Agreement on shared state
Recovers from server failure autonomously:
- Minority of servers failing: no problem
  - Half the servers failing is the threshold
- Majority fail: lose availability but retain consistency

Eliminating the single point of failure (e.g. master node) requires either:

An ad-hoc algorithm (rare case that typically occurs due to network partition with replication lag) OR
Consensus algorithm: Paxos, Raft etc.
- Paxos was too complicated; every single implementation had bugs

Replicated State Machines

Replicated log => replicated state machines: all servers execute the same commands in the same order.
The consensus module ensure proper log replication
System makes progress as log as a majority of servers are up
Failure model: fail-stop, delayed/lost messages

State vs replication log: assuming the size of the changes in a reasonable interval (e.g. day) is an order of magnitude or more smaller than the size of the state.
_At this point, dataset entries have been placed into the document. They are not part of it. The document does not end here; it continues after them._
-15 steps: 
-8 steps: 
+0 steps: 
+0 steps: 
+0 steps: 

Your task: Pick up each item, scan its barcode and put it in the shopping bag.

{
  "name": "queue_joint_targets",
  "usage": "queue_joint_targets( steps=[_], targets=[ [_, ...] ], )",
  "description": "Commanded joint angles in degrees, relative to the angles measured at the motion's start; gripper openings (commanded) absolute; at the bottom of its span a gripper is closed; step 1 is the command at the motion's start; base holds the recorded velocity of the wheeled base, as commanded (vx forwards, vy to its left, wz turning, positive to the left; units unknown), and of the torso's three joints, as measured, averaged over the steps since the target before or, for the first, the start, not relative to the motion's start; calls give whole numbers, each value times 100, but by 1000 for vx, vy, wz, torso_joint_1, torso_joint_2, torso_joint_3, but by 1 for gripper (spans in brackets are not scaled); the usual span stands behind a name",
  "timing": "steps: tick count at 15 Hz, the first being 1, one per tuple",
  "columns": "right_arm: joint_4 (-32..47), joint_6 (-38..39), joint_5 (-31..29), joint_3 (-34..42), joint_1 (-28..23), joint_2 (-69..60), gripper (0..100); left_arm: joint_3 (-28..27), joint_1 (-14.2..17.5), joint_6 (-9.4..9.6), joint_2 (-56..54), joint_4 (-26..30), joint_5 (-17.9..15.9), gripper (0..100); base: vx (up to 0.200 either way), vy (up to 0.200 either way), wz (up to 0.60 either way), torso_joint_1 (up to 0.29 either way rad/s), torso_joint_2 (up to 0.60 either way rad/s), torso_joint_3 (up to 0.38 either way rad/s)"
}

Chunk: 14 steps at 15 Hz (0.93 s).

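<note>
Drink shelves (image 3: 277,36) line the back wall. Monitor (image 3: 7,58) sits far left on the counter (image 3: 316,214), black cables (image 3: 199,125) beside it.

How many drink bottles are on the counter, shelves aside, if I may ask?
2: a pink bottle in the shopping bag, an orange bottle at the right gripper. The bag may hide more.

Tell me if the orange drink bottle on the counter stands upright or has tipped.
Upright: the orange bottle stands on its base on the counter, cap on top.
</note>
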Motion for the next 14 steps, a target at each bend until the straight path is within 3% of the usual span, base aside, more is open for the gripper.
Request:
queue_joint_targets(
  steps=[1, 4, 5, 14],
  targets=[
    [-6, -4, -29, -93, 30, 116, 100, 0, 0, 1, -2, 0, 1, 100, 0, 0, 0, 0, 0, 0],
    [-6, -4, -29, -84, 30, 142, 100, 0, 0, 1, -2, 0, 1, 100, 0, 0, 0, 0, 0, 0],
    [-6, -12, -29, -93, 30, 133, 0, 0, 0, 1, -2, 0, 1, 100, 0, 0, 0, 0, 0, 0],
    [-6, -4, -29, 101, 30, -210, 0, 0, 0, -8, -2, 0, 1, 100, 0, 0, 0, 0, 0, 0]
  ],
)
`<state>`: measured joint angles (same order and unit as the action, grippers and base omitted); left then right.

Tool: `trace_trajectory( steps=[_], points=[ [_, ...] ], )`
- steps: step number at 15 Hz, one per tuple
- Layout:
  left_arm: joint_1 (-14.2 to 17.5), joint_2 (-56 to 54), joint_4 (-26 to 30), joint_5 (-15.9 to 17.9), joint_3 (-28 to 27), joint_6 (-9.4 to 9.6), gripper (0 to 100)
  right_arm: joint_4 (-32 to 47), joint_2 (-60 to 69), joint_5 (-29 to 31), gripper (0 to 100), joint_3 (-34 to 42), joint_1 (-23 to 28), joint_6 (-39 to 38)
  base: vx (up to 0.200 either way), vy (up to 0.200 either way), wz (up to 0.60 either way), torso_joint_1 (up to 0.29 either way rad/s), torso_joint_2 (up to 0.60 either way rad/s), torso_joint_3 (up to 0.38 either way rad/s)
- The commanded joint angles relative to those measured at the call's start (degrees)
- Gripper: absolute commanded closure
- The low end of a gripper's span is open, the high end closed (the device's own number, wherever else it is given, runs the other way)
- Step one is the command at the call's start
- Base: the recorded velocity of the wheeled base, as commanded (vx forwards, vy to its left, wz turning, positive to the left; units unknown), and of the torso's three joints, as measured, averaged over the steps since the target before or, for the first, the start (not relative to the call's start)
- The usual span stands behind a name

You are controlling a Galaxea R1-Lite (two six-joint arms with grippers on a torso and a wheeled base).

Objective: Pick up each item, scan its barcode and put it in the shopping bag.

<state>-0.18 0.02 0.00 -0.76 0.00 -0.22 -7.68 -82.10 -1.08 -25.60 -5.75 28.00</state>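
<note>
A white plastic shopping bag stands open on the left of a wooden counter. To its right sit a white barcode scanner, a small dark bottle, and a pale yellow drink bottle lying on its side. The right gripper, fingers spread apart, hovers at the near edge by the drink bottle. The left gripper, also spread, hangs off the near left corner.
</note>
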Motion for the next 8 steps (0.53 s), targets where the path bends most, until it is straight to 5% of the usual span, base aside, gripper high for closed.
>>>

Low level: replicate entire database state, bit-for-bit

High level: transactional level, most common

Raft

Designed to be easy to understand

Visualization of Algorithm

Leader Election

Select one server to act as a cluster leader.

Election process:

After there have been no heartbeats after some random timeout, call for an election
- The randomization needed to avoid split votes
- Timeout should be ~10x times the network latency
Once election request is received, timeout is reset
Vote for leader if they are as or more up-to-date than you
Majority rules (needs to know total number of nodes)

If multiple nodes call for an election at the same time, redo the election.

Log Replication

Leader takes commands from clients and appends them to its in-progress logs
Leader sends request to all other servers
Once it gets confirmation from a majority of nodes (in the entire system), it commits the transaction
The leader sends its confirmation to all other nodes, which commit their own transactions
- Any inconsistencies are overwritten

Safety

Only a server with an up-to-date log (entries all committed) can become the leader.

If a system becomes partitioned, the smaller partition will never commit its transactions as it can never reach confirmation from a majority of nodes.

Hence, when the network rejoins, all of the in-progress items will be overwritten.

If the partitioning leads to no partition having more than half the nodes, nothing will be committed.